WHAT THE TASK REQUIRES:
Exclude the pictures; give every entry again exactly as written.
BEGIN DATA EXTRACTS
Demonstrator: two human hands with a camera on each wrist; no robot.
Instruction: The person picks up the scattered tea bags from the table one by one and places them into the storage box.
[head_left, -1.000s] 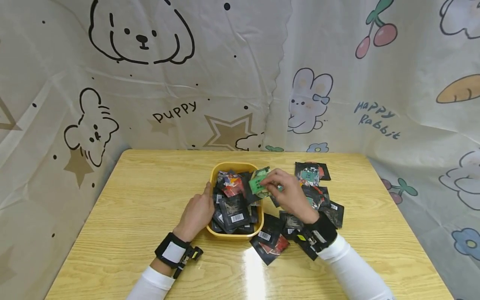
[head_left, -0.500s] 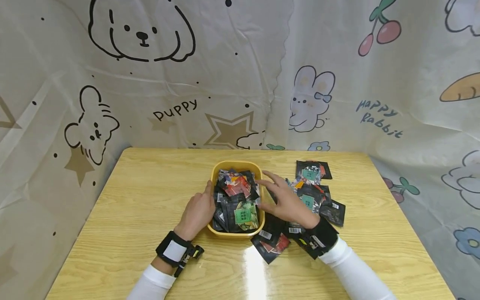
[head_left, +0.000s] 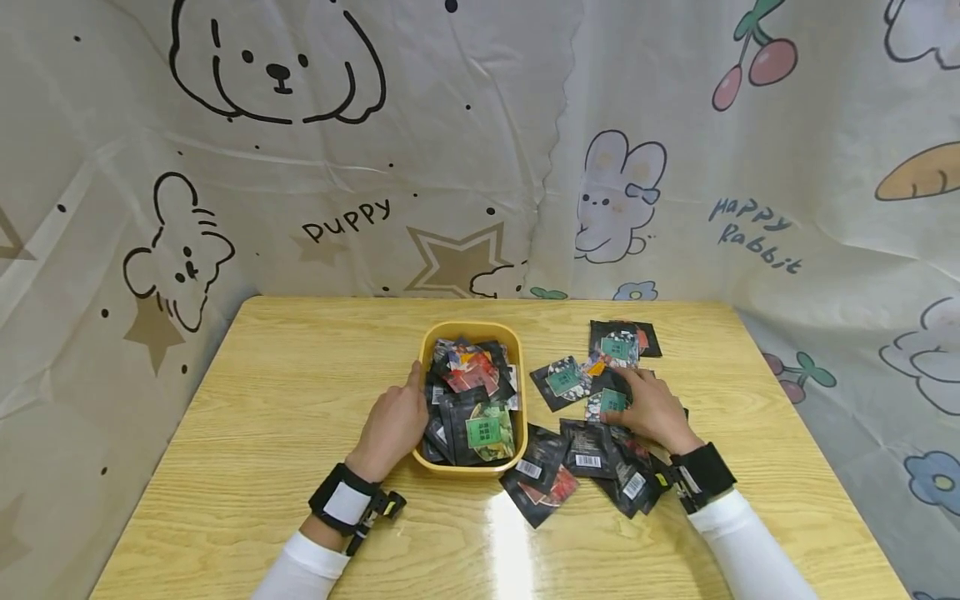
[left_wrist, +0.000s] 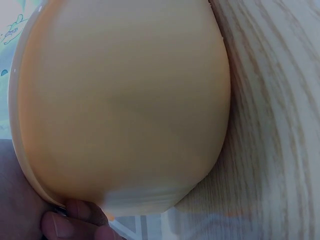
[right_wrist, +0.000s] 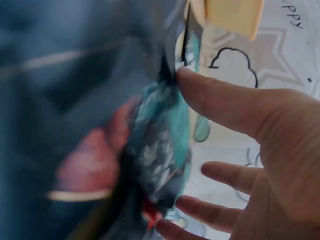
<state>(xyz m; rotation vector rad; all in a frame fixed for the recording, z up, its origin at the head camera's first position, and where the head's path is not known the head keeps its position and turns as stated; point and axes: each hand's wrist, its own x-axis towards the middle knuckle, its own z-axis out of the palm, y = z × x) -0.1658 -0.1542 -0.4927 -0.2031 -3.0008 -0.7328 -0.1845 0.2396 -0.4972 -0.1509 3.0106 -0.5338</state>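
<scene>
A yellow plastic bin (head_left: 522,350) holds several black sachets with coloured labels; a green-labelled sachet (head_left: 483,432) lies on top near its front. My left hand (head_left: 392,429) holds the bin's left rim, index finger along the edge. In the left wrist view the bin's outer wall (left_wrist: 125,110) fills most of the picture, with curled fingertips (left_wrist: 62,226) at the rim. Over the loose sachets to the right, my right hand (head_left: 651,408) touches a teal-labelled sachet (head_left: 611,402). Its thumb (right_wrist: 215,100) meets the sachet edge in the right wrist view; the other fingers are spread.
Another teal-labelled sachet (head_left: 562,382) lies right of the bin. More sachets (head_left: 588,450) overlap near the front, one with a red label (head_left: 551,492). A further pile (head_left: 622,342) sits toward the back. A printed curtain (head_left: 465,167) hangs behind the wooden table (head_left: 300,375).
My right hand carried the green-labelled sachet to the bin, let it go there, then moved right to the loose sachets. My left hand stayed at the rim.
</scene>
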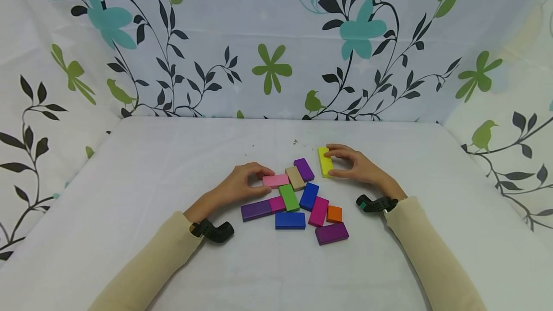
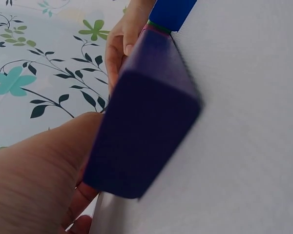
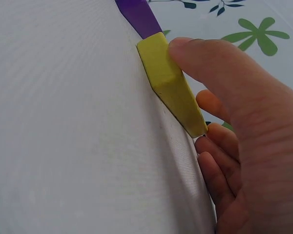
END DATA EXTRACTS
TASK RESULT:
Demonstrator: two human hands with a camera on each wrist; no robot.
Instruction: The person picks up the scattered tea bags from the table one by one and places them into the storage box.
[head_left, -1.000s] 
[head_left, -0.500s] 
[head_left, +0.000s] 
[left_wrist, +0.000s] 
[right_wrist, +0.000s] 
<state>(xyz m; rotation vector rad; all in a frame fixed for the recording, z up, its origin at the head camera's first position, and where the head's path is not known the head keeps its position and turns as stated; point and axes: each hand's wrist, its own x-axis towards the middle knuckle, its own z-axis out of the palm, y = z × x) -0.1658 -0.1542 -0.4927 -0.2031 -3.0008 -0.7328 -0.1845 0.2396 -0.4972 -0.1509 3.0106 -0.5338</state>
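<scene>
A yellow plastic bin (head_left: 522,350) holds several black sachets with coloured labels; a green-labelled sachet (head_left: 483,432) lies on top near its front. My left hand (head_left: 392,429) holds the bin's left rim, index finger along the edge. In the left wrist view the bin's outer wall (left_wrist: 125,110) fills most of the picture, with curled fingertips (left_wrist: 62,226) at the rim. Over the loose sachets to the right, my right hand (head_left: 651,408) touches a teal-labelled sachet (head_left: 611,402). Its thumb (right_wrist: 215,100) meets the sachet edge in the right wrist view; the other fingers are spread.
Another teal-labelled sachet (head_left: 562,382) lies right of the bin. More sachets (head_left: 588,450) overlap near the front, one with a red label (head_left: 551,492). A further pile (head_left: 622,342) sits toward the back. A printed curtain (head_left: 465,167) hangs behind the wooden table (head_left: 300,375).
My right hand carried the green-labelled sachet to the bin, let it go there, then moved right to the loose sachets. My left hand stayed at the rim.
</scene>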

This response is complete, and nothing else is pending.